**TASK STATEMENT:**
Line by line, set down all the data below exactly, omitting any picture.

(DATASET)

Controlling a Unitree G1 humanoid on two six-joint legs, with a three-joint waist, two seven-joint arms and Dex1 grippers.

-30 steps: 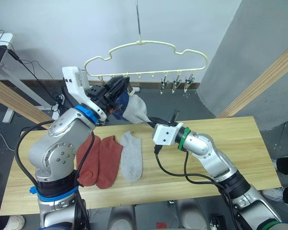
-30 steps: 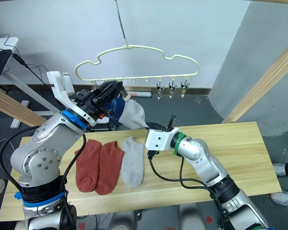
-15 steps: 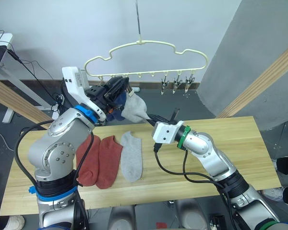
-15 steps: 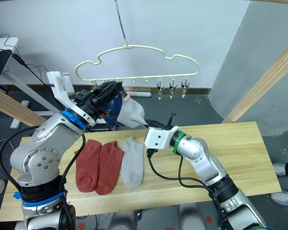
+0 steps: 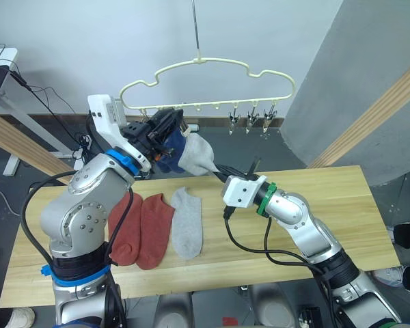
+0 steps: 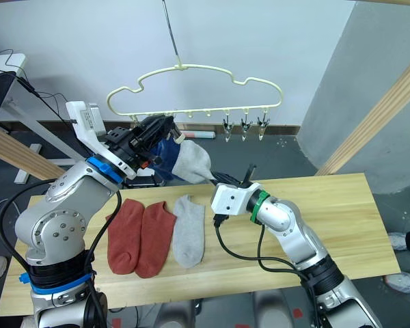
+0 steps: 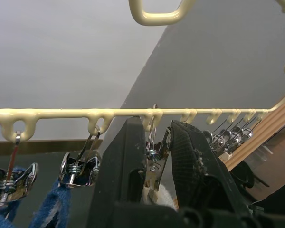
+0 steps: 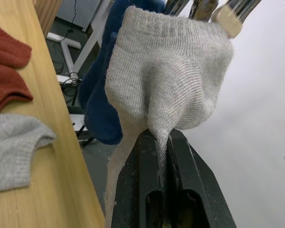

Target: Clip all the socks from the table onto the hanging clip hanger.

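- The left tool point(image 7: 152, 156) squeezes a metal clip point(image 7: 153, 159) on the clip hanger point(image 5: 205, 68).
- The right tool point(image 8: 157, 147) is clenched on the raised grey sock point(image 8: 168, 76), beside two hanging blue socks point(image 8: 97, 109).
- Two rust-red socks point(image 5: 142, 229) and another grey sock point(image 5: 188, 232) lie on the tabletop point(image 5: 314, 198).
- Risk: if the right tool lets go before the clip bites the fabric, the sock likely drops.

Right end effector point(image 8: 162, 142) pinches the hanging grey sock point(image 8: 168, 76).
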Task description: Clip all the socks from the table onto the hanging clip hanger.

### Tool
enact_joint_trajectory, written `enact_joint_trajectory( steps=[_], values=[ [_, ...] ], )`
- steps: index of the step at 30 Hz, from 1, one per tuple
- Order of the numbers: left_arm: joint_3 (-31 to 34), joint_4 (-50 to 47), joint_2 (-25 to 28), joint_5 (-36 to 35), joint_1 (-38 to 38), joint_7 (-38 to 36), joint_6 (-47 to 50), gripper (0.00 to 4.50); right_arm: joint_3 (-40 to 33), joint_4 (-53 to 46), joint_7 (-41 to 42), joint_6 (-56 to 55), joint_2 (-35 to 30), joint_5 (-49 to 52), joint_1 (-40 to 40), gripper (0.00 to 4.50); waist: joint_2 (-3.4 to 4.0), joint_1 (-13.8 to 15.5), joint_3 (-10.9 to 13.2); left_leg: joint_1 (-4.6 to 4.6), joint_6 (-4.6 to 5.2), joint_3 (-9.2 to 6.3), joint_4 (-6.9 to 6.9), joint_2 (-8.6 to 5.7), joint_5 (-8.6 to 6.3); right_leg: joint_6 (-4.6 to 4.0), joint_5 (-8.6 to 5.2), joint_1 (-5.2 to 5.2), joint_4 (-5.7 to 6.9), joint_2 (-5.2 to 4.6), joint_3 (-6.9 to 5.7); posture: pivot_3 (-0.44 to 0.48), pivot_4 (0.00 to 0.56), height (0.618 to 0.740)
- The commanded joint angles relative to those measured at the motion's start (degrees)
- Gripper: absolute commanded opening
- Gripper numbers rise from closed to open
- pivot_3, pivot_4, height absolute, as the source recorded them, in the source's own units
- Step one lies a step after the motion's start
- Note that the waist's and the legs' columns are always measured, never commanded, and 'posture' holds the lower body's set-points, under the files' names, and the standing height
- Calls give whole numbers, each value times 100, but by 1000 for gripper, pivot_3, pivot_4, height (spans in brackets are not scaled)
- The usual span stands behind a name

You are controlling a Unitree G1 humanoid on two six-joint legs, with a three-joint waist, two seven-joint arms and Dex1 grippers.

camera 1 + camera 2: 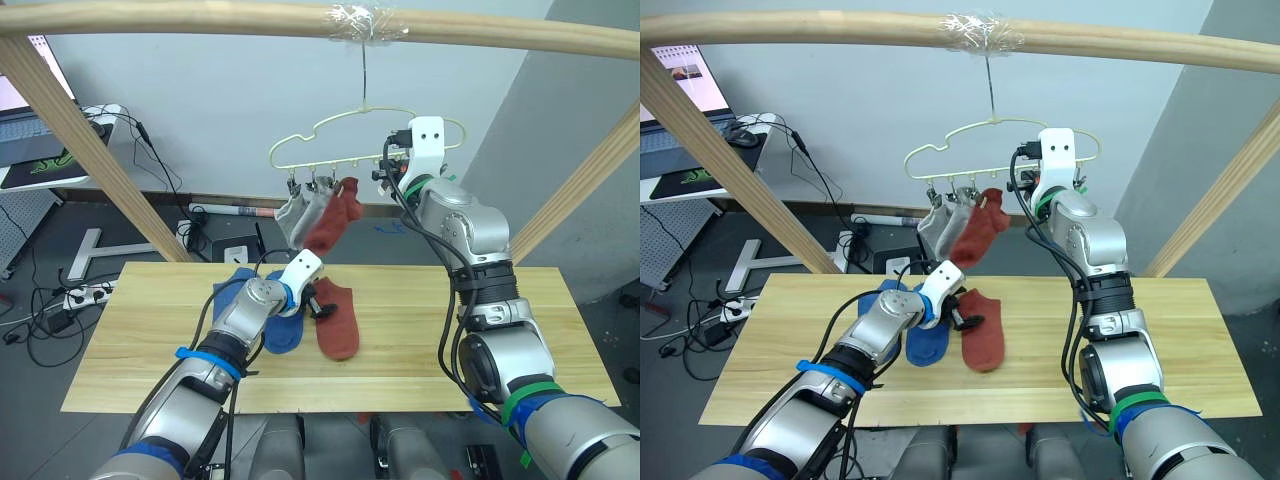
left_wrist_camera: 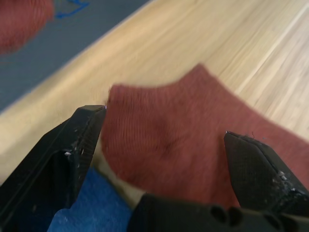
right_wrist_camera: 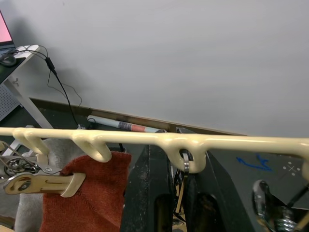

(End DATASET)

**EXERCISE RESULT:**
Controlling a Unitree G1 humanoid on two six-joint legs, with a three-joint waist, two seven-joint arms and Dex1 grippers.

-30 steps: 
-30 steps: 
-15 steps: 
-15 steps: 
+0 steps: 
+0 steps: 
+0 steps: 
+0 steps: 

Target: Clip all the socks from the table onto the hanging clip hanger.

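- The left tool point(image 7: 152, 156) squeezes a metal clip point(image 7: 153, 159) on the clip hanger point(image 5: 205, 68).
- The right tool point(image 8: 157, 147) is clenched on the raised grey sock point(image 8: 168, 76), beside two hanging blue socks point(image 8: 97, 109).
- Two rust-red socks point(image 5: 142, 229) and another grey sock point(image 5: 188, 232) lie on the tabletop point(image 5: 314, 198).
- Risk: if the right tool lets go before the clip bites the fabric, the sock likely drops.

Right end effector point(image 8: 162, 142) pinches the hanging grey sock point(image 8: 168, 76).
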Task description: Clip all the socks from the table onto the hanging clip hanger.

### Tool
enact_joint_trajectory, written `enact_joint_trajectory( steps=[_], values=[ [_, ...] ], )`
- steps: index of the step at 30 Hz, from 1, one per tuple
- Order of the numbers: left_arm: joint_3 (-31 to 34), joint_4 (-50 to 47), joint_2 (-25 to 28), joint_5 (-36 to 35), joint_1 (-38 to 38), joint_7 (-38 to 36), joint_6 (-47 to 50), gripper (0.00 to 4.50); right_arm: joint_3 (-40 to 33), joint_4 (-53 to 46), joint_7 (-41 to 42), joint_6 (-56 to 55), joint_2 (-35 to 30), joint_5 (-49 to 52), joint_1 (-40 to 40), gripper (0.00 to 4.50); waist: joint_2 (-3.4 to 4.0), joint_1 (-13.8 to 15.5), joint_3 (-10.9 to 13.2); left_leg: joint_1 (-4.6 to 4.6), joint_6 (-4.6 to 5.2), joint_3 (-9.2 to 6.3), joint_4 (-6.9 to 6.9), joint_2 (-8.6 to 5.7), joint_5 (-8.6 to 6.3); right_leg: joint_6 (-4.6 to 4.0), joint_5 (-8.6 to 5.2), joint_1 (-5.2 to 5.2), joint_4 (-5.7 to 6.9), joint_2 (-5.2 to 4.6), joint_3 (-6.9 to 5.7); posture: pivot_3 (-0.44 to 0.48), pivot_4 (0.00 to 0.56), height (0.618 to 0.740)
- The commanded joint angles relative to those measured at the motion's start (degrees)
- Gripper: absolute commanded opening
- Gripper numbers rise from closed to open
- pivot_3, pivot_4, height absolute, as the source recorded them, in the source's own units
- Step one lies a step after the motion's start
- Note that the waist's and the legs' columns are always measured, never commanded, and 'posture' holds the lower body's set-points, under the files' names, and the standing height
- Calls give whole numbers, each value times 100, but by 1000 for gripper, pivot_3, pivot_4, height (spans in brackets are not scaled)
- The usual span stands behind a name

You are controlling a Unitree G1 humanoid on two six-joint legs, with a three-joint waist, two seven-joint arms and Dex1 grippers.

camera 1 + camera 2: 
left_wrist_camera: 
right_wrist_camera: 

With that, the answer is complete.